When Live Training Meets AI Coaching: Inside Hone’s Approach to Workplace Skills Development

Employee development has always been stuck between two unsatisfying options: deploy hundreds of people through a single workshop and hope something sticks, or invest in intensive coaching programs that reach a fraction of the employees who need support. Too many organizations still default to one-size-fits-all webinars and video libraries that deliver neither engagement nor measurable skill development.

Last week, I sat down with Tom Griffiths, CEO and co-founder of Hone, for a detailed briefing on their platform and their newly launched AI capabilities. Griffiths brings an interesting dual background to this space: a master’s and PhD focus in AI and machine learning (about two decades before it became ubiquitous), combined with firsthand experience scaling a hyperscaler business where he couldn’t find adequate solutions for rapid upskilling across management and broader employee populations. That gap led him to found Hone nearly eight years ago, and the company has since trained over 50,000 learners across organizations like Indeed, Zoom, Subway, and Dow Jones.
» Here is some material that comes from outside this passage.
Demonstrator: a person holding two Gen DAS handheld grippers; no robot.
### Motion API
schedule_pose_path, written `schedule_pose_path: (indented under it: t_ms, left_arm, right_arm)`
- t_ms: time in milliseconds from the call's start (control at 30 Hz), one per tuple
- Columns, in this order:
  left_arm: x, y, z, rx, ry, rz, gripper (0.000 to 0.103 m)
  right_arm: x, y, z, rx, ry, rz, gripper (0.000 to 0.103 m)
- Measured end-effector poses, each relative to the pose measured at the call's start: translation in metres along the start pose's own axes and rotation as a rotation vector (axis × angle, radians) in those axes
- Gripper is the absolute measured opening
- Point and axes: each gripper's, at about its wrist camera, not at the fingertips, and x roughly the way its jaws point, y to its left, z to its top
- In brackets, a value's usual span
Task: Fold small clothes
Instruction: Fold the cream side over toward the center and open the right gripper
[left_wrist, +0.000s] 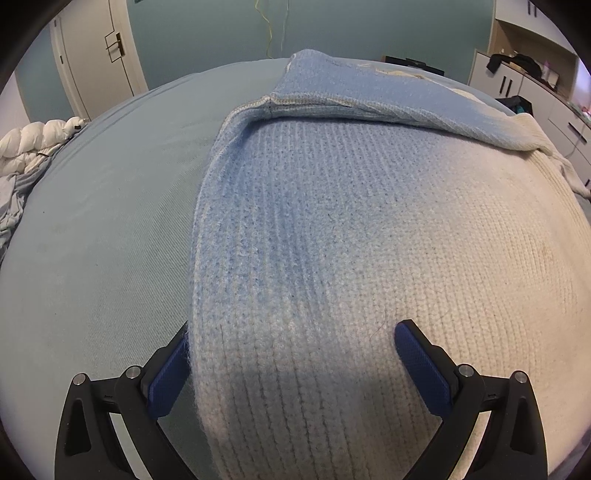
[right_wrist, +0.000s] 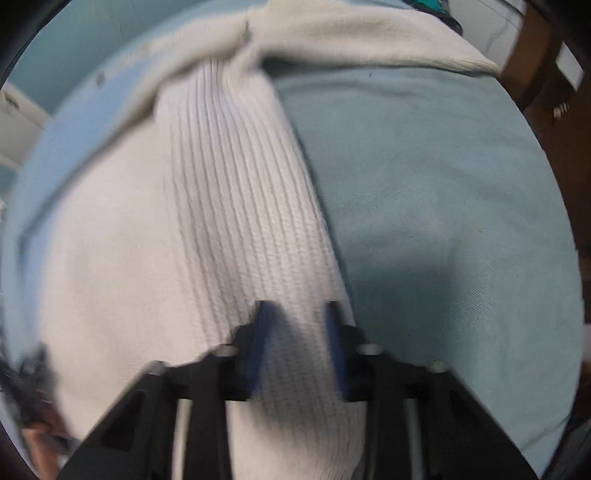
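while the bed sheet (left_wrist: 92, 229) spreads pale teal under everything, the knit sweater (left_wrist: 332, 229) lies flat on it and runs lengthwise straight ahead of the left gripper (left_wrist: 291, 334), its long axis in line with the fingers. the sweater shades from blue at its outer edge to cream toward the inner side, and a sleeve (left_wrist: 369, 92) is folded across it at the far end, well ahead of the fingertips.

the left gripper is spread wide with nothing between its pads. its outer finger (left_wrist: 168, 373) sits just outside the sweater's blue side edge, seemingly touching the fuzz, and the inner finger (left_wrist: 421, 365) rests over the cream knit, so the edge strip lies between them.

in the right wrist view, which is blurred, the right gripper (right_wrist: 297, 310) is narrowed around the ribbed hem band (right_wrist: 240, 206), which runs forward and a little to the left from between the fingers. knit fills the gap, so it looks pinched, though the blur hides real contact. bare sheet lies off the right finger (right_wrist: 334, 332), cream body off the left one.

judging by this, the right gripper has its corner and the left is nearer an ungripped edge; closing on that edge seems the next need, with both tools low and level over the bed.
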Motion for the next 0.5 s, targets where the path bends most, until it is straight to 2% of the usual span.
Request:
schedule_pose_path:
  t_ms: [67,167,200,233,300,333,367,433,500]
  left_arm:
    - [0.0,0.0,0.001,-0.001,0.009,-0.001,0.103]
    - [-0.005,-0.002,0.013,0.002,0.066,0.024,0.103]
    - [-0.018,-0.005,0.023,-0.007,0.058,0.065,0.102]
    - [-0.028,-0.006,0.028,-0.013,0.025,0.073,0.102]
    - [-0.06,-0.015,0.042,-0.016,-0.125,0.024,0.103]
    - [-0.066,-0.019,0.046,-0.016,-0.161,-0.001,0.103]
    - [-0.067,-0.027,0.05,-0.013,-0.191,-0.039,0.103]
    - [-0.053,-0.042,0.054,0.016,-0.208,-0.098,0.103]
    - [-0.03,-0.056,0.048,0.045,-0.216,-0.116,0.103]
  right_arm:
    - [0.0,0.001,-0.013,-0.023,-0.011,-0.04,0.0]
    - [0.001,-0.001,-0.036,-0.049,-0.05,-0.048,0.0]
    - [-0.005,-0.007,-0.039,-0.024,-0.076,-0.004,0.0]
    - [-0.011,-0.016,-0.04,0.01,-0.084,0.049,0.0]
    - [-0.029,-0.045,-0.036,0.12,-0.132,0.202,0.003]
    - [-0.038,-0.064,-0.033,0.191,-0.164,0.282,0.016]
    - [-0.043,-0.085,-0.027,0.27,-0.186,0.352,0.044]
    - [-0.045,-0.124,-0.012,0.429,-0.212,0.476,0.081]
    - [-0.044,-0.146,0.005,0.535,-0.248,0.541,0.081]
What caught my attention in this briefing wasn’t just another company adding AI features to an existing training platform. Hone has built something more deliberate: a hybrid model that combines live, coach-led virtual classes with three distinct AI-powered modalities: AI lessons, AI practice environments, and AI coaching. They all work together as a continuous learning ecosystem. The timing is significant: they launched these AI capabilities publicly in September 2025, after nine months of development with several dozen pilot customers.

 

The Human Skills Development Market Gets Crowded and Confusing

Organizations shopping for employee development solutions, whether for managers, individual contributors, or senior leaders, face an increasingly fragmented market. Understanding who does what — and what they don’t do — matters more than ever. (This is exactly the kind of vendor evaluation challenge we help organizations navigate through our advisory services and strategic consulting engagements.)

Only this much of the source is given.